Inverse Graph Identification: Can We Identify Node Labels Given Graph
Labels?
- URL: http://arxiv.org/abs/2007.05970v1
- Date: Sun, 12 Jul 2020 12:06:17 GMT
- Title: Inverse Graph Identification: Can We Identify Node Labels Given Graph
Labels?
- Authors: Tian Bian, Xi Xiao, Tingyang Xu, Yu Rong, Wenbing Huang, Peilin Zhao,
Junzhou Huang
- Abstract summary: Graph Identification (GI) has long been researched in graph learning and is essential in certain applications.
This paper defines a novel problem dubbed Inverse Graph Identification (IGI)
We propose a simple yet effective method that makes the node-level message passing process using Graph Attention Network (GAT) under the protocol of GI.
- Score: 89.13567439679709
- License: http://arxiv.org/licenses/nonexclusive-distrib/1.0/
- Abstract: Graph Identification (GI) has long been researched in graph learning and is
essential in certain applications (e.g. social community detection).

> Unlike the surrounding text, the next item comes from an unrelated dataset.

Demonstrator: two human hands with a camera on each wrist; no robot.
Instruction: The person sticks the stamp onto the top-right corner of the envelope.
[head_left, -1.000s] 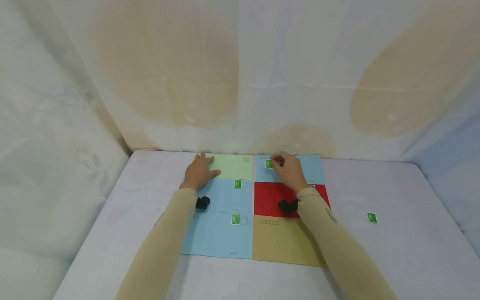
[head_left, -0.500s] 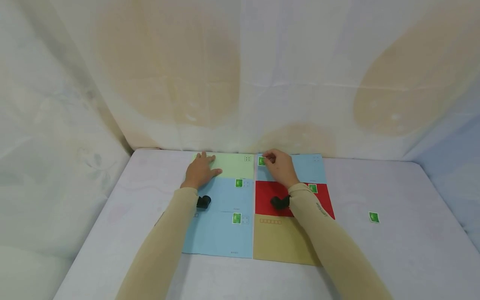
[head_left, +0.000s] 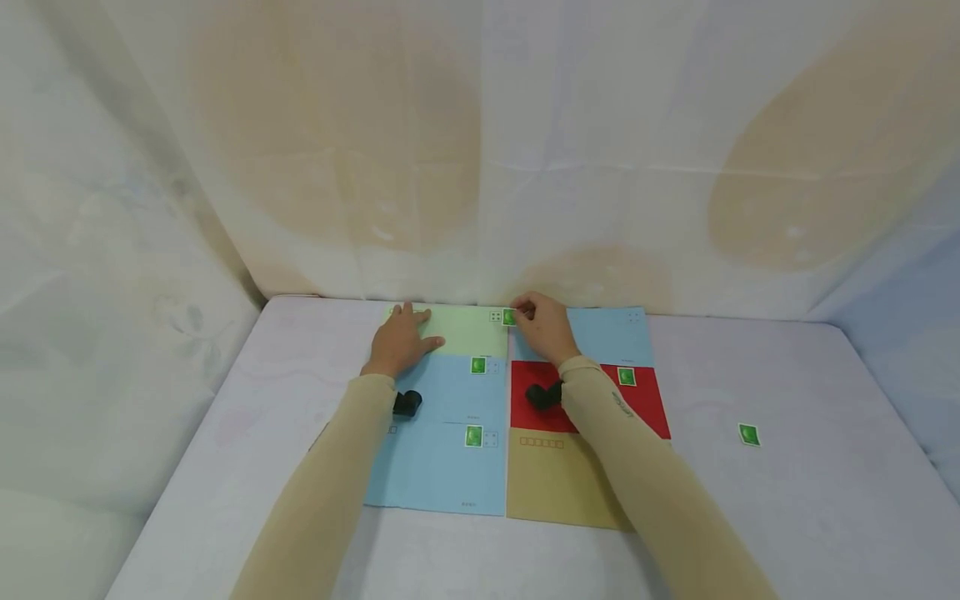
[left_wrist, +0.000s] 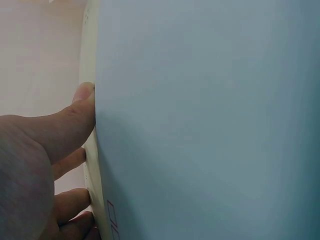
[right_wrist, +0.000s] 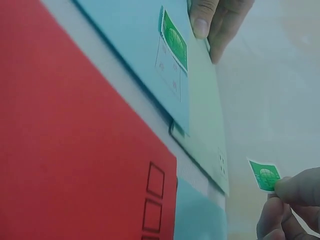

Specifically, GI requires to predict the label/score of a target graph given
its collection of node features and edge connections. While this task is
common, more complex cases arise in practice---we are supposed to do the
inverse thing by, for example, grouping similar users in a social network given
the labels of different communities. This triggers an interesting thought: can
we identify nodes given the labels of the graphs they belong to? Therefore,
this paper defines a novel problem dubbed Inverse Graph Identification (IGI),
as opposed to GI. Upon a formal discussion of the variants of IGI, we choose a
particular case study of node clustering by making use of the graph labels and
node features, with an assistance of a hierarchical graph that further
characterizes the connections between different graphs. To address this task,
we propose Gaussian Mixture Graph Convolutional Network (GMGCN), a simple yet
effective method that makes the node-level message passing process using Graph
Attention Network (GAT) under the protocol of GI and then infers the category
of each node via a Gaussian Mixture Layer (GML). The training of GMGCN is
further boosted by a proposed consensus loss to take advantage of the structure
of the hierarchical graph. Extensive experiments are conducted to test the
rationality of the formulation of IGI. We verify the superiority of the
proposed method compared to other baselines on several benchmarks we have built
up. We will release our codes along with the benchmark data to facilitate more
research attention to the IGI problem.